Exercise Performance

Sleep Deprivation and the Effect on Exercise Performance

Getting the most out of your exercise programs starts with the sleep quality you get when going to bed. It is the sleep deprivation and the effect on exercise performance that may have you changing your sleep habits to help improve your overall health and fitness.

It is estimated by the CDC that roughly 30% of adults do not get the recommended seven hours of sleep they need each night to fully recharge the body. Proper sleep is just as essential as eating right when it comes to getting the most out of your exercise routine. While you may feel okay if you have gone several nights without good sleep, the results of numerous studies indicate that what you feel is not really what is happening to your mind and body.

Effects of Sleep Deprivation on Exercise

Even a single night of deprived sleep can lead to poorer performance when exercising. A lack of sleep can have the following effects.

  • Reduced Endurance
  • Limits on Muscle Strength
  • More Difficult to Perform Complex Movement

But it may be the psychological effect that is the most pronounced. When you do not get enough sleep, the exercise feels harder to accomplish. This can lead to discouragement and cause you to fatigue faster even if you have been doing the same routines time and time again.

A lack of good sleep can start a cycle that is difficult to stop unless you start sleeping better.

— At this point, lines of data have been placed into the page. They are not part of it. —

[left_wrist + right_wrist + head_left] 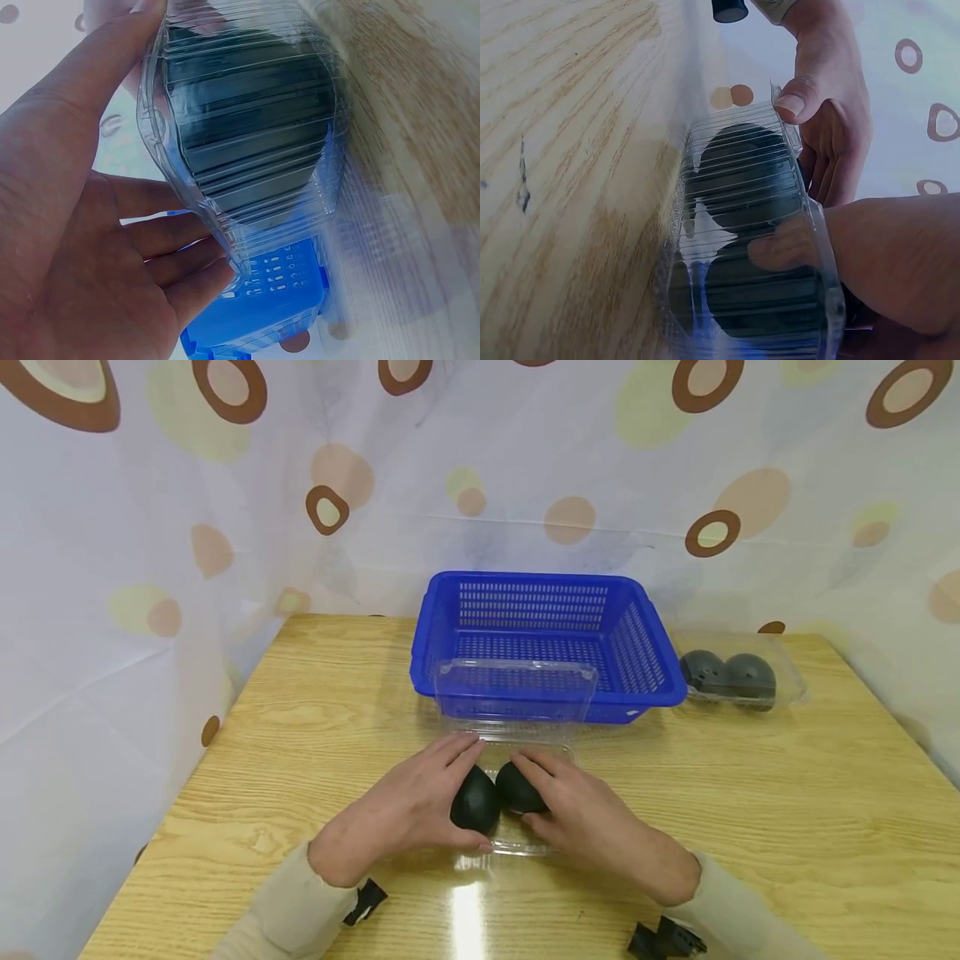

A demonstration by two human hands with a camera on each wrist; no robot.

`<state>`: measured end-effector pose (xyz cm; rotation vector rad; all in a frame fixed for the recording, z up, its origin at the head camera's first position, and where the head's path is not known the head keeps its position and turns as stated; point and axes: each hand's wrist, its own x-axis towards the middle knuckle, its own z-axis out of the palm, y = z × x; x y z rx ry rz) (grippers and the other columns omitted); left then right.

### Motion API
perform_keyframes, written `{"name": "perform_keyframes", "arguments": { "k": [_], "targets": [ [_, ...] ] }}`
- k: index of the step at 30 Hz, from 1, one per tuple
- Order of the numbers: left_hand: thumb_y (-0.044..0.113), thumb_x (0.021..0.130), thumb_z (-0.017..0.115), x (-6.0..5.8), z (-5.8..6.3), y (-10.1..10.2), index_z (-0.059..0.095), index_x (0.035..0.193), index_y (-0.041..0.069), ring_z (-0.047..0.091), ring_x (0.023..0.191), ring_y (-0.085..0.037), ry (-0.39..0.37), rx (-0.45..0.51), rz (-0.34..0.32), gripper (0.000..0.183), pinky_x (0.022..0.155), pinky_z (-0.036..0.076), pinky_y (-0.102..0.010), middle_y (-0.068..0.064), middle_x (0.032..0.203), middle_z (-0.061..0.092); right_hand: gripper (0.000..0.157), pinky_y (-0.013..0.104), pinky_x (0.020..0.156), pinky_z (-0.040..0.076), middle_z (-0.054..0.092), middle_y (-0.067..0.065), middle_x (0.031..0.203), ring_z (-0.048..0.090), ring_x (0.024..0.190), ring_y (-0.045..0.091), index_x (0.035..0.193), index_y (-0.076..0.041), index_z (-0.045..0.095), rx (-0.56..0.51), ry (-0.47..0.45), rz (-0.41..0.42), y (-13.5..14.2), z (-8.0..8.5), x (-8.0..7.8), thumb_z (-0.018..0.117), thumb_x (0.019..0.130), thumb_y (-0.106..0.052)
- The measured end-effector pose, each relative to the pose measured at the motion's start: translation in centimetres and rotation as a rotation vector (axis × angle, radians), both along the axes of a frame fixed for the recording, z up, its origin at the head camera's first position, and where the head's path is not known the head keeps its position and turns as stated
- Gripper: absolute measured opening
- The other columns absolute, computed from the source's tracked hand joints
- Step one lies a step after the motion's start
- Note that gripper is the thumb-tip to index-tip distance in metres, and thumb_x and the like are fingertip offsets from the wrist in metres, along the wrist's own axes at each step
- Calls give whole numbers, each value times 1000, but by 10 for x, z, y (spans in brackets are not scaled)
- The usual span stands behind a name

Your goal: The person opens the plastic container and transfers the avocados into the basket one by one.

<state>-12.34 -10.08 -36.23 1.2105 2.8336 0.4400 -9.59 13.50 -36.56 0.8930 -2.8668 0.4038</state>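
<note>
Left hand (420,797): spread, touching clear container (525,850). Right hand (588,806): curled, gripping dark object (517,792), part-hidden at 3 o'clock. Second dark object (476,806): part-hidden at 9 o'clock.

Plain cream sleeves (288,910) reach both wrists (332,853), and a small, black, blocky device (365,903) with angular edges sits beside each one.
</note>
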Motion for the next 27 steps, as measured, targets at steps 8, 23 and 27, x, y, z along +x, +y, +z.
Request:
{"name": "perform_keyframes", "arguments": {
  "k": [8, 23, 27],
  "targets": [
    [68, 69, 78, -1, -1, 1, 37, 150, -2, 36, 146, -33, -2, 12, 5, 115, 119, 37, -42, -19, 156, 38, 69, 43, 88, 59, 59, 18, 136, 64, 117, 33, 139, 0, 53, -20, 14, -8, 8, 7, 3, 81, 79, -18],
    [67, 69, 79, -1, -1, -1, 38, 149, -3, 38, 144, -34, 23, 45, -10, 114, 119, 37, -43, -19, 154, 41, 65, 41, 80, 60, 62, 14, 136, 68, 110, 31, 142, -9, 52, -144, -85, -101, 33, 35, 14, 77, 83, -20],
    [67, 69, 78, -1, 0, -1, 36, 150, -3, 36, 145, -34, -10, 32, -1, 115, 119, 35, -43, -19, 155, 39, 63, 42, 80, 60, 62, 14, 136, 68, 110, 32, 142, -10, 52, -150, -99, -119, 42, 42, 16, 76, 84, -19]
  ]
}}
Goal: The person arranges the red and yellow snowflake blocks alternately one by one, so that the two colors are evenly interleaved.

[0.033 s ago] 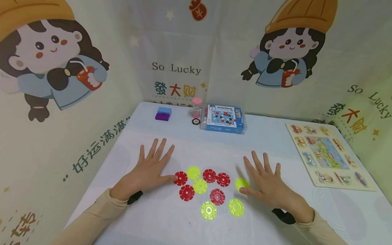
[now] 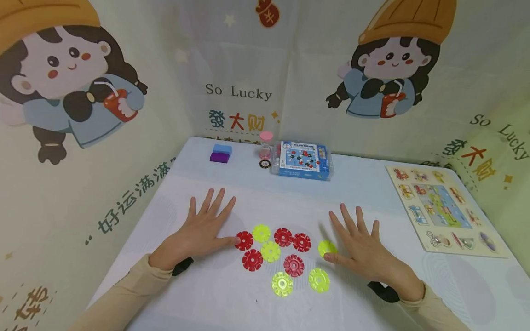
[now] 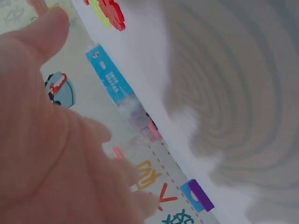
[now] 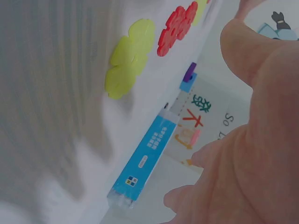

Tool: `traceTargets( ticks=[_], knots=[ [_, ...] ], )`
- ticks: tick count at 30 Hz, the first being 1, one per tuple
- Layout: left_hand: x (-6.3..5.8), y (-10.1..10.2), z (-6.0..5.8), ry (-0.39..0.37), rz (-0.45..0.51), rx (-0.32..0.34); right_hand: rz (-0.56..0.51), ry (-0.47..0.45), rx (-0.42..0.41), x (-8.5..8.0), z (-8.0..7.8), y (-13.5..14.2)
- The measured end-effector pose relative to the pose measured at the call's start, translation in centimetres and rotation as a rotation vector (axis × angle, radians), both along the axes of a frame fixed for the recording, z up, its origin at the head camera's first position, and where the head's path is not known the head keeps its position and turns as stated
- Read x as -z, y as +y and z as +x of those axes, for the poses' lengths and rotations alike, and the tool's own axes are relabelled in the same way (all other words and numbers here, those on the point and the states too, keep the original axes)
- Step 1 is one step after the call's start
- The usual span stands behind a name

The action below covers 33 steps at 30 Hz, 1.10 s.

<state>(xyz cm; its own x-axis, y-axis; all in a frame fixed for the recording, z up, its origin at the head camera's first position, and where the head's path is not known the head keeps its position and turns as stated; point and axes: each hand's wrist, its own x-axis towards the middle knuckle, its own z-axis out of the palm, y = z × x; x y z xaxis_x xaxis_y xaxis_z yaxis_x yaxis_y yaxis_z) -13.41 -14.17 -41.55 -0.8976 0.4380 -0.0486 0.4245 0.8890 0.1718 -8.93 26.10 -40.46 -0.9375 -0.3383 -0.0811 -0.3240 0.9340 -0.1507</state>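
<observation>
Several red and yellow-green notched plastic discs lie flat between the two hands in the head view. My left hand [image 2: 203, 232] is spread with straight fingers, its thumb tip overlapping the edge of a red disc [image 2: 245, 241]. On the other side my right hand [image 2: 360, 246] is spread too, its thumb tip over the lower edge of a yellow-green disc [image 2: 326, 247]. Neither hand grips anything. Two red discs [image 2: 283, 237] touch or overlap at the back of the group. Nearest the person are two yellow-green discs [image 2: 319, 280], side by side with a gap.
Along the back of the white table stand a blue boxed molecule set [image 2: 304, 161], a pink sand timer [image 2: 266, 146] and a small round black-rimmed chip [image 2: 265, 164]. Blue and purple blocks [image 2: 219, 157] sit at back left. A wooden picture puzzle board [image 2: 449, 241] lies at right.
</observation>
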Motion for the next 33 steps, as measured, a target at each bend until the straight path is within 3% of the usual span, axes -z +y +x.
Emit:
traceTargets(
  ticks=[3, 6, 11, 15, 21, 26, 33],
  knots=[
    [0.2, 0.1, 0.0, -0.033, 0.027, 0.029, -0.025, -0.001, -0.016, 0.0, 0.0, -0.1],
    [0.4, 0.3, -0.1, -0.091, 0.085, 0.112, -0.068, 0.013, -0.060, -0.1, 0.0, -0.4],
    [0.8, 0.9, -1.0, -0.109, 0.126, 0.277, -0.110, 0.093, -0.220, 0.1, -1.2, -2.6],
    [0.8, 1.2, -1.7, -0.109, 0.122, 0.350, -0.171, 0.084, -0.364, -0.1, -2.9, -5.8],
    [0.5, 1.3, -2.2, -0.156, 0.139, 0.399, -0.207, 0.003, -0.528, 0.0, -5.8, -10.9],
    [0.6, 1.5, -2.5, -0.191, 0.167, 0.424, -0.142, -0.049, -0.576, 0.3, -6.7, -13.4],
    [0.3, 1.5, -2.6, -0.260, 0.202, 0.376, -0.125, -0.059, -0.568, 0.6, -6.8, -14.5]
  ],
)
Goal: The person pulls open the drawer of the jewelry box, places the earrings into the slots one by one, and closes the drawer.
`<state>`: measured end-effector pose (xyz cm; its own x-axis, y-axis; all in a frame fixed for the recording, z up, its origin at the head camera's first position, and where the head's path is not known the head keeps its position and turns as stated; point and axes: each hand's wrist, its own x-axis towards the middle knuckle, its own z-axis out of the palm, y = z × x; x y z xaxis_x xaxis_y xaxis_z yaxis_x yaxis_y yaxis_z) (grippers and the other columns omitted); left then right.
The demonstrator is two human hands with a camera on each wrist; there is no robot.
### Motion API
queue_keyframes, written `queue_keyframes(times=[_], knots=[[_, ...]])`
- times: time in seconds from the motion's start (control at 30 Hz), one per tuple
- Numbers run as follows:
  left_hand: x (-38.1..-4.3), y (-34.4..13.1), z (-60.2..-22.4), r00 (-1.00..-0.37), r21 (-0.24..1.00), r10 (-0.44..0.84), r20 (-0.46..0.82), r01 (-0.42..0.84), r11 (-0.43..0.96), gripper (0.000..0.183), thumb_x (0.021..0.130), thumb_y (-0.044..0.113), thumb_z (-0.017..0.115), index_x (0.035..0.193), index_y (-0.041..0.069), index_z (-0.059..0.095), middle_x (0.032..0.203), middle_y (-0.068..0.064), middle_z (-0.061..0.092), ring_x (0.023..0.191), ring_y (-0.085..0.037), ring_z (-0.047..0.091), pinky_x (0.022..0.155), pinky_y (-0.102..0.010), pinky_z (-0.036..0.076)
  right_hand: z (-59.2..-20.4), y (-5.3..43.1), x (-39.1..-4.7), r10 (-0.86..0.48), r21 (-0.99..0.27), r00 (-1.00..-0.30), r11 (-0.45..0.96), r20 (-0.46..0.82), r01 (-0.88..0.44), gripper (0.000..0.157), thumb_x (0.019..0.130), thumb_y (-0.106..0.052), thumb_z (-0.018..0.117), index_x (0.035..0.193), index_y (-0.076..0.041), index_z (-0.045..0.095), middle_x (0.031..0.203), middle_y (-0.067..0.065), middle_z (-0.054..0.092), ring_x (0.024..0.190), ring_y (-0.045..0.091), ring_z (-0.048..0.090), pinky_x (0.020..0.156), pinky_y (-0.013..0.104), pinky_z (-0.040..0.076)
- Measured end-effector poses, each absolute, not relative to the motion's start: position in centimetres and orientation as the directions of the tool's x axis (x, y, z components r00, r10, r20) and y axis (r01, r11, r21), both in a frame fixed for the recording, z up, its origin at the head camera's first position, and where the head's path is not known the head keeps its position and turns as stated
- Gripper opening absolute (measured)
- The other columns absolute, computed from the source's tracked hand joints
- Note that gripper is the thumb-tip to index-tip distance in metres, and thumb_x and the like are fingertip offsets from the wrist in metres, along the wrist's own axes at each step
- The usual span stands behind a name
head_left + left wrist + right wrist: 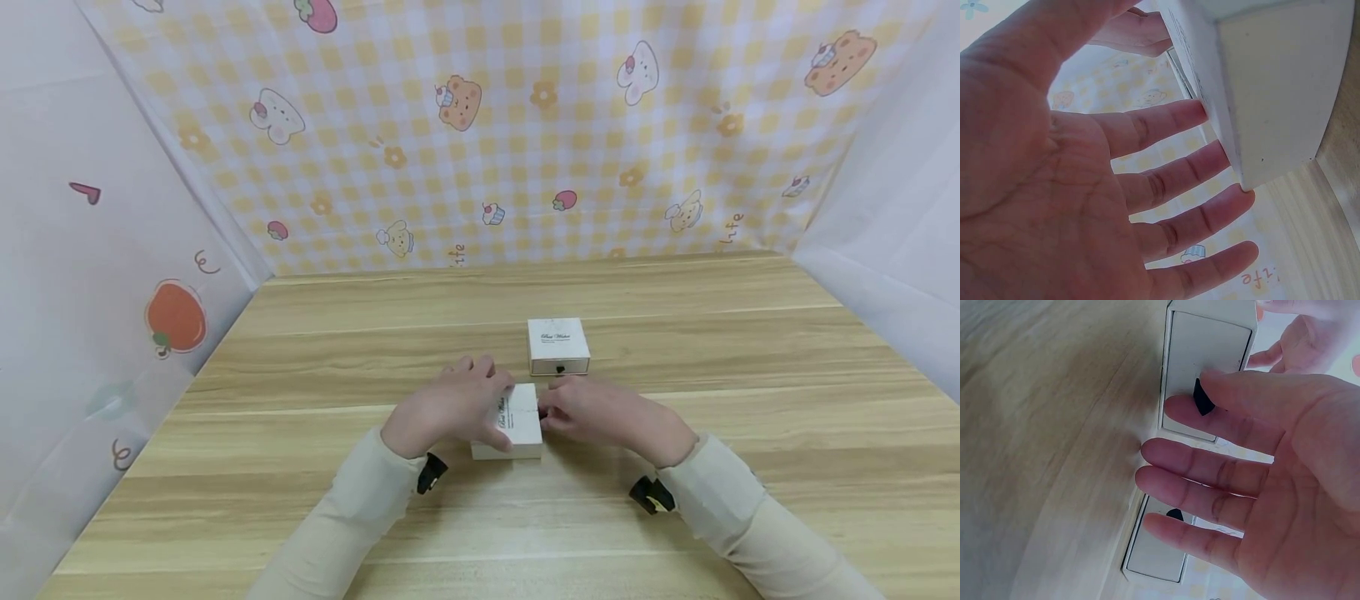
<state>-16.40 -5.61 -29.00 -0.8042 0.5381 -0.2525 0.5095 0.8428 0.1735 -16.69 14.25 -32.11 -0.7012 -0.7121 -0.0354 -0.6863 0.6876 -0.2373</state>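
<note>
A white drawer box (523, 421) with dark print on top lies on the table, its drawer front facing right. My left hand (461, 404) holds it from the left, thumb at the near edge and index finger at the far edge. In the left wrist view several of its fingertips touch the box (1279, 94), and the little finger stands free. My right hand (592, 410) is at the drawer front. Its thumb and index finger pinch the black pull tab (1202, 400), while the other fingers extend beside the box. The drawer front looks flush with its sleeve.
A second white drawer box (557, 340) sits just behind, its black tab (560, 368) facing me. Both stand on a wood-grain table (337, 333). A yellow checked cloth (525, 150) hangs at the back, with white sheets (90, 275) on the sides.
</note>
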Motion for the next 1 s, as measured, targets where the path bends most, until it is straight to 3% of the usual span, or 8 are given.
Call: queue_keyframes(times=[0.4, 0.63, 0.8, 1.0], knots=[[-16.36, -5.57, -28.99, -0.801, 0.172, 0.543, -0.252, 0.515, 0.840, 0.075, 0.068, 0.046, 0.079, 0.129, 0.015, 0.051, 0.107, -0.001, 0.046, 0.090, -0.018, 0.038, 0.076, -0.030, 0.034, -32.18, 14.29, -16.74, -0.715, -0.241, -0.698, 0.684, -0.034, -0.689, 0.005, 0.088, -0.017, 0.062, 0.088, -0.012, 0.064, 0.074, -0.005, 0.053, 0.065, 0.007, 0.043, 0.058, 0.019, 0.038], [-16.44, -5.68, -29.04, -0.794, 0.189, 0.559, -0.240, 0.527, 0.829, 0.072, 0.068, 0.044, 0.080, 0.127, 0.013, 0.051, 0.104, -0.001, 0.045, 0.089, -0.019, 0.037, 0.077, -0.031, 0.033, -31.49, 14.56, -16.73, -0.682, -0.285, -0.730, 0.710, -0.050, -0.644, 0.010, 0.089, -0.014, 0.059, 0.093, -0.008, 0.065, 0.089, 0.001, 0.061, 0.078, 0.010, 0.054, 0.071, 0.027, 0.048], [-16.58, -5.72, -29.10, -0.791, 0.189, 0.563, -0.238, 0.531, 0.826, 0.074, 0.067, 0.044, 0.080, 0.127, 0.013, 0.051, 0.107, -0.003, 0.046, 0.091, -0.019, 0.038, 0.079, -0.032, 0.035, -31.27, 14.87, -16.75, -0.687, -0.276, -0.726, 0.691, 0.037, -0.668, 0.016, 0.088, -0.010, 0.061, 0.101, -0.002, 0.058, 0.098, 0.009, 0.062, 0.091, 0.020, 0.060, 0.079, 0.033, 0.051], [-16.64, -5.69, -29.12, -0.781, 0.173, 0.576, -0.241, 0.549, 0.817, 0.074, 0.068, 0.044, 0.080, 0.129, 0.014, 0.050, 0.107, -0.001, 0.046, 0.091, -0.019, 0.038, 0.078, -0.031, 0.035, -31.36, 14.82, -16.81, -0.708, -0.242, -0.701, 0.668, 0.082, -0.703, 0.022, 0.085, -0.006, 0.063, 0.105, -0.007, 0.054, 0.102, 0.005, 0.059, 0.089, 0.015, 0.057, 0.077, 0.031, 0.050]])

The fatigue works quickly to lower your motivation to workout. This leads to working out less and a lowering of muscle function. This can compound itself when the muscles do not get the rest needed to repair themselves. So, you exercise even less as a result.

How to Combat Sleep Deprivation

If you are not getting enough sleep at night, the answer is as straightforward as it gets. You need to start readjusting your sleep schedule to ensure you get the recommended hours needed of rest. Keep in mind that those who exercise are not only burning more energy, they are repairing and building up muscle tissue, so they need even more sleep.

Start by going to bed fifteen minutes earlier. Plus, prepare yourself for sleep before you go to bed by putting away all devices, shutting off the TV, and eliminating all light both in and entering the room. This helps prepare your mind for going to bed and you should fall asleep faster and obtain a better quality of sleep as a result.

When you miss out on good quality sleep, your mind and body will remember, so there will be some catching up you need to do. Once you have caught up, keep your sleep routine the same every night. This means going to bed and waking up at the same time.

There is little doubt of the correlation between sleep deprivation and the effect on exercise performance. What is not fully understood is how much deprivation of quality sleep is needed to create a negative effect. That depends on the amount of sleep quality that is deprived and the individual who may react differently than others under the same circumstances.